> _DATA SEGMENT_
_ _ _ _ _ _ _

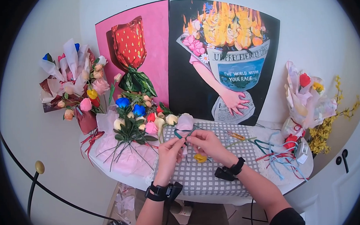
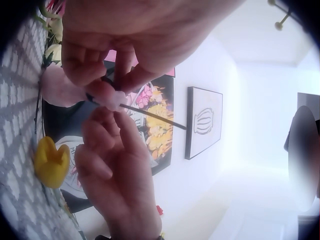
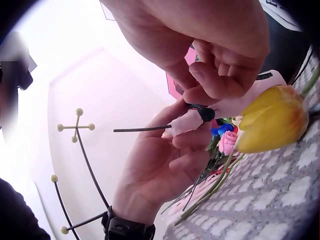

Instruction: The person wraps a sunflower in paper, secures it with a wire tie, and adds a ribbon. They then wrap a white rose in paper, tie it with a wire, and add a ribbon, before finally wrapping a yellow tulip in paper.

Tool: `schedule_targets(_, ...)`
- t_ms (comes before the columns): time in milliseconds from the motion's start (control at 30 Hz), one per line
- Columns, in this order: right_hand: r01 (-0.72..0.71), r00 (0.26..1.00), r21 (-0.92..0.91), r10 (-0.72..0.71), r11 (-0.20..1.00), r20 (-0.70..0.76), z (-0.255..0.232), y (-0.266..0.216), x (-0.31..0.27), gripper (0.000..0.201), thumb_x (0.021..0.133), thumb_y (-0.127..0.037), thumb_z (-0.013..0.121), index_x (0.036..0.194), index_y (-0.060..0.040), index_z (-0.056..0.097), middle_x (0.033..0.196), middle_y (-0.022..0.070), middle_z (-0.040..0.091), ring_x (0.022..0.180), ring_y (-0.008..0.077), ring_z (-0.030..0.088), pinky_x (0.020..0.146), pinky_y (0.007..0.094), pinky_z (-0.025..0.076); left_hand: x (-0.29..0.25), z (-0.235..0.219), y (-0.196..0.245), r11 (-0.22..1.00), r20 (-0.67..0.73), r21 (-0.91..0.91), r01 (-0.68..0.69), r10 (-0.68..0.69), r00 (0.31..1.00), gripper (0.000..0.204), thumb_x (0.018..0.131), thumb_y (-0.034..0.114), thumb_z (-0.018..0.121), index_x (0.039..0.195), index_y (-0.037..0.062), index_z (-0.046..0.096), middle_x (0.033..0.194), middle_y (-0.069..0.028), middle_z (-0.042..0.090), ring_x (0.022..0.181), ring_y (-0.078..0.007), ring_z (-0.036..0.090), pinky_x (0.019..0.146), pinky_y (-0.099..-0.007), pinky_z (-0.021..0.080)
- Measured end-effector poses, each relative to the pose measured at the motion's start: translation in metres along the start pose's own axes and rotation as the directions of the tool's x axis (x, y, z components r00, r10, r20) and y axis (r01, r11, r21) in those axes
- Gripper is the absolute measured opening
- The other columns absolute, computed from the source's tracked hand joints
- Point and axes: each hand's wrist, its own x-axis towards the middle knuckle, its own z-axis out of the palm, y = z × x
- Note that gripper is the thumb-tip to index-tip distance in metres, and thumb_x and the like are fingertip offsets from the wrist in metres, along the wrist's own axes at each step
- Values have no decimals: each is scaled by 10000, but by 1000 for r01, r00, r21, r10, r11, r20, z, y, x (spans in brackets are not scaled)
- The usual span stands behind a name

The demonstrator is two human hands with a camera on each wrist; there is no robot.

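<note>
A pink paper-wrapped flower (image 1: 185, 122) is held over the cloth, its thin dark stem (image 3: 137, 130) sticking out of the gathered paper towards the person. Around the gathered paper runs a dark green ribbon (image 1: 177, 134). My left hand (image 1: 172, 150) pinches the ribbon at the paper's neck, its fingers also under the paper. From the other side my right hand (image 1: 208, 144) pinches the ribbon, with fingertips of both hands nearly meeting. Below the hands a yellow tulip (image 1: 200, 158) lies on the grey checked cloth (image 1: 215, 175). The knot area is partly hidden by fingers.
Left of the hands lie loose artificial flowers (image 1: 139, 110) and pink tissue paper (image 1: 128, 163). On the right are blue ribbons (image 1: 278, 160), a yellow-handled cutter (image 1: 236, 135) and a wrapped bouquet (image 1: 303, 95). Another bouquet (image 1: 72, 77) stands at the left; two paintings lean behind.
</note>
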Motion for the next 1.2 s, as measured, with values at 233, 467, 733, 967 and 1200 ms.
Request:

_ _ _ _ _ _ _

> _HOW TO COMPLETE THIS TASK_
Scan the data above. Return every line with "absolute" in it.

> _RESULT_
- Gripper is the absolute measured opening
- The other columns absolute, computed from the source's tracked hand joints

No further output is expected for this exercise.